"FEDRA DEPOIS DA QUEDA"

ELUCIDÁRIO: Este texto, em verdade, não está classificado como uma novela, mas sim como um texto para teatro, o qual não fôra classificado dessa forma, vez não haver referida opção na relação dos gêneros de textos abarcados neste site.

PERSONAGENS:

Akhlys, Alecto, Anaplekte, Átropos, Caronte, Dolos, Éaco, Enone, Fedra, Hades, Hermes, Híbrys, Ker, Limos, Megera, Minos, Nosos, Poinê, Radamanto, Stygere, Tisífone, Voz oculta

"SOBRE O MITO DE FEDRA"

A paixão da rainha cretense Fedra por seu enteado, o príncipe Hipólito, faz-se mesmo avassaladora porquanto, inclusive, consequência de um vingativo ato da deusa do amor e da beleza, Afrodite, trata-se, vez o casto príncipe, às caças, com primoroso empenho, dedicar-se, sem mesmo sequer o amor, em seu coração, cogitado ser: não, somente para as caças, Hipólito tem olhos! A tragédia, então, sua forma passa a tomar, com Afrodite, o coração da madrasta, a mais avassaladora paixão pelo enteado, arrebatando.

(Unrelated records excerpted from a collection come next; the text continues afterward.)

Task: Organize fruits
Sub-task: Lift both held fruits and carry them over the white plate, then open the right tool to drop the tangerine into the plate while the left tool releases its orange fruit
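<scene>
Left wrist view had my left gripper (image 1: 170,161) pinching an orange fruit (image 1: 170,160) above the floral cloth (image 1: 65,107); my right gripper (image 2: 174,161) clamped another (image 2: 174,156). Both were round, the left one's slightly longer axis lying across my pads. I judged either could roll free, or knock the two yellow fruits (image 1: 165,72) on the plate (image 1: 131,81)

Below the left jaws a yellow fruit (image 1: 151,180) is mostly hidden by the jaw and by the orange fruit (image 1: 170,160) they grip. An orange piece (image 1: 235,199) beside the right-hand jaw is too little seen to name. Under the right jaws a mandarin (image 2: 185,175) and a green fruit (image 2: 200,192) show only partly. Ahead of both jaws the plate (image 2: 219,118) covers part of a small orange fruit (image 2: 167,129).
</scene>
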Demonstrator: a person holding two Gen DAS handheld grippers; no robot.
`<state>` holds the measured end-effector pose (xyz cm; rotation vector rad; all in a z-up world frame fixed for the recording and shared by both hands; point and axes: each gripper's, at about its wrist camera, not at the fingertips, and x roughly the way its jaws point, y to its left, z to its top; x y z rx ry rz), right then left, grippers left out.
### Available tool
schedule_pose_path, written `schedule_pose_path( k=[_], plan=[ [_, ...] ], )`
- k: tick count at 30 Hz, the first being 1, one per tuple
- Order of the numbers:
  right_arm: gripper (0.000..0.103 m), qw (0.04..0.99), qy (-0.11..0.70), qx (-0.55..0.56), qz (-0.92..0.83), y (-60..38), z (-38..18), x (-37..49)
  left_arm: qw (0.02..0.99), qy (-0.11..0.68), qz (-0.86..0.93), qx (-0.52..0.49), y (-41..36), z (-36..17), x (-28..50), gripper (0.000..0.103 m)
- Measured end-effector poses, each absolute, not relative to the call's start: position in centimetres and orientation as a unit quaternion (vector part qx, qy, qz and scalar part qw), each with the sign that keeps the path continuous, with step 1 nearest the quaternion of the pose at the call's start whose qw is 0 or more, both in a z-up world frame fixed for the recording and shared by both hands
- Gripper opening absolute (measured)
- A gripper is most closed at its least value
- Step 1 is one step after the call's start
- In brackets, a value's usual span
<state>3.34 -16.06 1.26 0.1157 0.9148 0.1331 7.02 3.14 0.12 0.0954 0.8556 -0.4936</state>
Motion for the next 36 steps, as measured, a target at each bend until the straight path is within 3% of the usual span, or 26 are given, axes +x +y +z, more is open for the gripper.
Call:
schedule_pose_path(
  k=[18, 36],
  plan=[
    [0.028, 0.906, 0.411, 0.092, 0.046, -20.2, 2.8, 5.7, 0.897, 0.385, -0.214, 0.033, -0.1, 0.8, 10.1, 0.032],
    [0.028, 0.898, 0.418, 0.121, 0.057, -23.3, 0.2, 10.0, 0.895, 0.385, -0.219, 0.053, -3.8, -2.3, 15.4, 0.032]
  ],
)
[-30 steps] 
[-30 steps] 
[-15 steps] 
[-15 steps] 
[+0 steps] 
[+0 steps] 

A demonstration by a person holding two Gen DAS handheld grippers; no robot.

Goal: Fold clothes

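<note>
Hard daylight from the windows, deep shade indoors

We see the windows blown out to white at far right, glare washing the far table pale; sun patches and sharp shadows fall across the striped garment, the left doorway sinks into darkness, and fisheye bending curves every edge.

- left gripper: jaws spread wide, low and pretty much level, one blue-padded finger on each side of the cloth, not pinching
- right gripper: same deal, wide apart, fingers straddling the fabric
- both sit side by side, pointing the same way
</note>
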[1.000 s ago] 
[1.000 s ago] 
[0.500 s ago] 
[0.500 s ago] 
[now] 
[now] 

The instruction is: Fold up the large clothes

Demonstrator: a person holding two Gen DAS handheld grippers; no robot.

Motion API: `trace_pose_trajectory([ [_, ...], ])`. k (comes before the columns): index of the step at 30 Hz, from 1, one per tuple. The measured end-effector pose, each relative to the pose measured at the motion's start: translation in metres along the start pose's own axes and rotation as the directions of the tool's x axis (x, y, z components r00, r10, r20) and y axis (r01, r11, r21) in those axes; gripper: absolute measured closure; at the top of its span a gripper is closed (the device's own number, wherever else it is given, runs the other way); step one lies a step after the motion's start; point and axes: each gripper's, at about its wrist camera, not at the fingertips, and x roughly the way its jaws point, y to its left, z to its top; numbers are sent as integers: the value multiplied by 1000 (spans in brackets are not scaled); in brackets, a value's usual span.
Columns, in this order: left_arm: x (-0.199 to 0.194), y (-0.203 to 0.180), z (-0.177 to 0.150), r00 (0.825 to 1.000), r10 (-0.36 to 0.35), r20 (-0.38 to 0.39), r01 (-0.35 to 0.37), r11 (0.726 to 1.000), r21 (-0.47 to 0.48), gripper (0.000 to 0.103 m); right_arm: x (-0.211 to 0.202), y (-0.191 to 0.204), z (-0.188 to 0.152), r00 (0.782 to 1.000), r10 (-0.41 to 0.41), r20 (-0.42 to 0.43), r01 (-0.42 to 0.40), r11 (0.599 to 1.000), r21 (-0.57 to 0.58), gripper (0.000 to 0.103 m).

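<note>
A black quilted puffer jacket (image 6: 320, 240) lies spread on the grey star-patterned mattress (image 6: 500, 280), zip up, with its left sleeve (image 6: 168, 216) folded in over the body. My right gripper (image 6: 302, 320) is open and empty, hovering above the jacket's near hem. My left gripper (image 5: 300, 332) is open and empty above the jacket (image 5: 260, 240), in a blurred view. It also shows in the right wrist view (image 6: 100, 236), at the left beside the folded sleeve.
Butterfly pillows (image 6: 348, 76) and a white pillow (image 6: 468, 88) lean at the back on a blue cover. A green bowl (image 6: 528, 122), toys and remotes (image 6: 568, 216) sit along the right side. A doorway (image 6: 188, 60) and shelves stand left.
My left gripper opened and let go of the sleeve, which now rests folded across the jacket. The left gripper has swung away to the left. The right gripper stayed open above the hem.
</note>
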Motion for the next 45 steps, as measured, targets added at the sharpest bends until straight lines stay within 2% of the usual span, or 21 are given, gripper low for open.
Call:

Ânimos excitados, a madrasta ao enteado, sua paixão acaba por declarar e, rejeitada sendo, ao marido diz que o enteado, a ela, não somente apaixonado declarou-se, como violentou-a. Como consequência da ira paterna com a qual, por vingança, a Poseidon ele clamou, de um despenhadeiro seu filho cai, portanto, morrendo. Arrependida, suicídio comete a madrasta. Desgraça feita, tragédia concluída. "Fedra Depois da Queda", do prosseguimento pós-suicídio da madrasta trata-se, no além-túmulo, no reino dos mortos, o Hades.

Penso que o mito de Fedra, esta ancestral personagem da Mitologia Grega, não limita-se apenas ao mito da mulher apaixonada e, não correspondida e rejeitada, à vingança, seu coração a leva. Trata-se do profundo infortúnio pela própria alma humana gerado, por isso a intensidade de se jogar para uma divindade a responsabilidade a qual, tão somente, humana faz-se, até porque os deuses, das mesmas características humanas, imbuídos são, um prolongamento das ações e reações humanas, claramente, evidenciando.

Fazem-se, assim, presentes e constantemente notórias, nossas mais intrínsecas frustrações, fruto dos mais absolutos e próprios egocentrismo e egoísmo humanos, já quando do princípio da própria existência humana. Assim faz-se, assim é, desde que, portanto, o mundo, habitamos até o dia no qual não mais habitá-lo-emos, por conta das constantes alterações naturais do próprio planeta e de toda a vida por ele abarcada, alterações essas gradativas, por isso, no dia a dia, não percebidas.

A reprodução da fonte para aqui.